»Die Augen muss man sich aus dem Kopf schämen«
Sie war gegen Abtreibung, aber sie war zugleich gegen die Kriminalisierung von Frauen, die einen Schwangerschaftsabbruch hatten vornehmen lassen oder – gravierender noch – ihn selbst herbeigeführt hatten. »Wenn wir die schärfsten Feinde des staatlichen Gebärzwangs sind«, schrieb die Berliner Ärztin Martha Ruben-Wolf in ihrer Broschüre »Richtlinien zur Frage der Geburtenregelung«, die 1930 erschien, »so bedeutet das keineswegs, dass wir Anhänger und Propagandisten der Abtreibung sind. Im Gegenteil. Die medizinische Wissenschaft lehrt, dass jede Abtreibung eine mehr oder minder gefährliche Operation ist, die zwar bei sachgemäßer Durchführung mit einem Mindestmaß an Gefährdung der Gesundheit und des Lebens der Mutter verbunden ist, aber doch, wenn irgendmöglich, vermieden werden muss. Die Abtreibung lässt sich in den meisten Fällen vermeiden, wenn man nach ärztlichem Rat eine entsprechende Technik der Empfängnisverhütung anwendet. Würde eine Aufklärung über diese Fragen für die breitesten Kreise der werktätigen Frauen durchgeführt, dann könnten jährlich Hunderttausende Fälle von schweren Erkrankungen und Tausende Todesfälle vermieden werden.«
Ihrer Überzeugung entsprechend setzte Martha Ruben-Wolf sich in den zwanziger und frühen dreißiger Jahren des vorigen Jahrhunderts über die geltende Gesetzeslage hinweg, obwohl die betroffene Frau und die behandelnde Ärztin mit bis zu fünf Jahren Zuchthaus bestraft werden konnten. Auch die Präsentation von Verhütungsmitteln und die Werbung für sie – in jener Zeit waren das nur Kondome – waren verboten.

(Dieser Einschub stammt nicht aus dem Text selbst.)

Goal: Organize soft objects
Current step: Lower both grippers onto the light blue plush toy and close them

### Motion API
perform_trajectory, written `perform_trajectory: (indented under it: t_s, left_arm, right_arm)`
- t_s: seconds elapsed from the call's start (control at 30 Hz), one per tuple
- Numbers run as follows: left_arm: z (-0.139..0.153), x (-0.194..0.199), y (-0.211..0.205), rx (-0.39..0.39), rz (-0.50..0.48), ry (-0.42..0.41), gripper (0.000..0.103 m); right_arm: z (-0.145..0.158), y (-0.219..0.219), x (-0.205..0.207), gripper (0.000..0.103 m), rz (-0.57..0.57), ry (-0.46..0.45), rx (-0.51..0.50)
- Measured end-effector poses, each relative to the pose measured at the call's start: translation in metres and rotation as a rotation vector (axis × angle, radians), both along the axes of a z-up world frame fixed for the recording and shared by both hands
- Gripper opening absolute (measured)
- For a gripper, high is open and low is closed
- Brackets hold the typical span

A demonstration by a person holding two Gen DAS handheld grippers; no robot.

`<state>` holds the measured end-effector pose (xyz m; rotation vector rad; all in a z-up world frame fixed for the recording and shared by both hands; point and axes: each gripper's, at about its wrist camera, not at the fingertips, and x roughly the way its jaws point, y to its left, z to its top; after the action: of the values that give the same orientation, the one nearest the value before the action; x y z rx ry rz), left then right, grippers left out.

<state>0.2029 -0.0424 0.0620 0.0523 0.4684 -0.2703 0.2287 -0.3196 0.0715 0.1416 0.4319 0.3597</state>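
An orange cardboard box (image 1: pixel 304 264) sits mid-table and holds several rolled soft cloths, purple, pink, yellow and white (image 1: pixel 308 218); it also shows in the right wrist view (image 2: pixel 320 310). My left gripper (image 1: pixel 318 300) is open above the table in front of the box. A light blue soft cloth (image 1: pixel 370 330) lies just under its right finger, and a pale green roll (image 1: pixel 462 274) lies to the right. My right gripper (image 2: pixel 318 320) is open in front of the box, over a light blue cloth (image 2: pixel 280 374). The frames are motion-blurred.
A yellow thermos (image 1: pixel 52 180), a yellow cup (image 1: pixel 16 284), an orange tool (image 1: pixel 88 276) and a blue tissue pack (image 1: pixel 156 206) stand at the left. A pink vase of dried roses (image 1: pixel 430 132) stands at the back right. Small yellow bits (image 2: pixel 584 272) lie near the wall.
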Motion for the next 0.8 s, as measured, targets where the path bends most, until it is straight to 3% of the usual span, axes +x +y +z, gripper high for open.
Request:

Behördlichen Schätzungen zufolge starben im Jahr 1924 rund 12 000 Frauen an den Folgen von nicht regelgerecht vorgenommenen Abtreibungen. Derselben Schätzung zufolge sollte jede deutsche Frau durchschnittlich zwei Mal in ihrem Leben abgetrieben haben. Das Thema wurde von dem Stuttgarter Arzt und Dramatiker Friedrich Wolf in seinem Theaterstück »Cyankali« aufgegriffen. Das Stück wurde am 6. September 1929 am Berliner Lessingtheater uraufgeführt und leitete eine Debatte über den Abtreibungsparagraphen 218 ein. Franz Krey veröffentlichte seinen Fortsetzungsroman »Maria und der Paragraph« zuerst in der Arbeiter-Illustrierten-Zeitung und 1931 als Buch beim Internationalen Arbeiter-Verlag. Ärztliche Hilfe fanden Frauen in der Praxis von Martha Ruben-Wolf und ihrem Ehemann Lothar Wolf, die Mitte der zwanziger Jahre in Berlin-Kreuzberg und ab 1926 in Schöneweide praktizierten. Martha Ruben-Wolf, seit 1915 promoviert, war eine der ersten Frauen, die ein Medizinstudium absolviert hatten, und seit 1921 Kommunistin.